No me equivocaba tanto. Como se hace patente en el presente trabajo, Círculo de Lectores cumplió una importante función “roturadora” en un campo cultural históricamente abandonado, como era el de la España de los años sesenta, sometida a la dictadura militar de Francisco Franco. A comienzos de la década, el analfabetismo de la población española rondaba el 10 %, y hasta el año 1970 no se sancionó la Ley General de Educación, consecuencia de la necesidad de adaptar un sistema educativo endémicamente deficiente a los acelerados cambios sociales y económicos que se habían producido durante la década recién concluida.

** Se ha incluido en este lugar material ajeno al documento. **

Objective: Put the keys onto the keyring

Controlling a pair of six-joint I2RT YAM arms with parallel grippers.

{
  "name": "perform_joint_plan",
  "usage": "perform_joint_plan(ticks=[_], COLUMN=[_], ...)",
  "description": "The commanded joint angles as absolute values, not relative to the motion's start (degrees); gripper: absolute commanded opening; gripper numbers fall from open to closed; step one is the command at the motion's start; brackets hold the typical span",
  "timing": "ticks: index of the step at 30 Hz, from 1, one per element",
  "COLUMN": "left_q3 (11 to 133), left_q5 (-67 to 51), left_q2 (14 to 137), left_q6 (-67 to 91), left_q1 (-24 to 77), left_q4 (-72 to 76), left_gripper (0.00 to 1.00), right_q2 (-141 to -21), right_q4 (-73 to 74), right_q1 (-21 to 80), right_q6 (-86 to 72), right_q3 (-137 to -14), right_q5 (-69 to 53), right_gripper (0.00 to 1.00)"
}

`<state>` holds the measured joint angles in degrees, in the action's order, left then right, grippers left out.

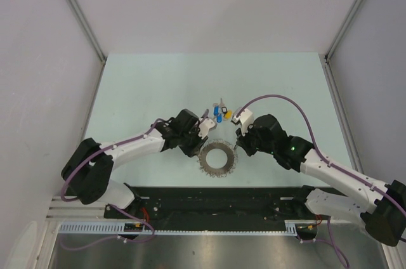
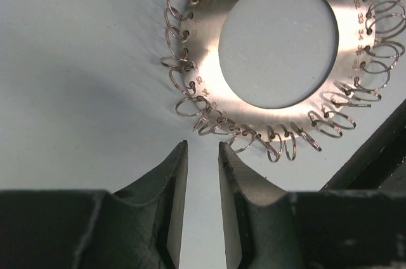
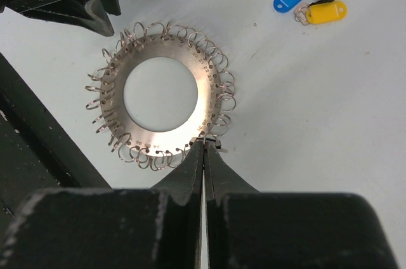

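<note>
Presses the clenched right claw (image 3: 204, 147) against the rim of the keyring (image 1: 217, 158), likely steadying it on the counter (image 1: 139, 91); hangs the left claw (image 2: 203, 155) released and empty at the ring's left edge; leaves the keys (image 1: 221, 114) loose just beyond, far side.

Free passage over bare table (image 1: 139, 91) far beyond the keyring (image 1: 217, 159). Blocked at its right rim by right gripper (image 3: 204, 143), at its upper-left rim by left gripper (image 2: 203, 145). Just beyond: keys (image 1: 222, 113), wedged between both arms.
</note>
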<state>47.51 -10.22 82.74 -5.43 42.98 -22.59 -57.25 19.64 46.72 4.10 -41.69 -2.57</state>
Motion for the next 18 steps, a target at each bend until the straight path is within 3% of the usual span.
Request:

A tales cambios, así como a la tímida apertura política a la que dieron lugar, los había impulsado principalmente el turismo, que pasó de seis millones de visitantes en 1960 a veinticuatro en 1970. El “desarrollismo” de la década conllevó la emergencia de una clase media con aspiraciones culturales. En poco tiempo se abrió a una considerable franja de la población la posibilidad de acceso a la enseñanza secundaria y a la superior, o cuando menos la perspectiva de que las recibieran sus hijos. En consecuencia, el libro pasó a convertirse en un bien ampliamente codiciado, pues por aquella época conservaba aún todo su carisma como agente de culturización y marca de ascenso social (también como índice de desclasamiento), y ni la radio, ni el cine, ni la televisión, concebidos en general como entretenimientos de masas, le disputaban esta función.
Es en este escenario en el que la implantación en España de Círculo de Lectores contribuyó, gracias a su peculiar fórmula de venta, a desinhibir los complejos que una parte de la ciudadanía experimentaba en relación al libro. Pues, por extraño que pueda parecer, ese carisma que conservaba el libro tenía efectos intimidantes en quienes no estaban familiarizados con él.
En la introducción de este libro, Raquel Jimeno hace una muy instructiva síntesis de los antecedentes, nacimiento y desarrollo de los clubes del libro en todo el mundo. De sus apuntes se desprende que uno de los factores determinantes del éxito de la fórmula del club fue su capacidad de atender las demandas de un público con dificultades de acceso a las librerías. En un país de la amplitud de los Estados Unidos, por ejemplo, con buena parte de la población repartida en grandes extensiones rurales a menudo muy alejadas de los centros urbanos, la posibilidad de disponer de una escogida gama de títulos y de recibirlos en el propio domicilio constituyó sin duda un aliciente muy importante para inscribirse en un club del libro. Lo mismo ocurrió, aunque en menor escala, en las zonas rurales de toda Europa, tanto más en aquellos países –como España– en los que la red de librerías presentaba deficiencias notables. Desde mi punto de vista, sin embargo, este factor tiene bastante menos peso, al menos en España, que otro de naturaleza más cultural: me refiero a los apuros, las dudas y las inseguridades que para una ciudadanía escasamente letrada suponía –y sigue suponiendo, de hecho, aunque en muy menor medida– escoger, en primer lugar, un libro, y a continuación adquirirlo.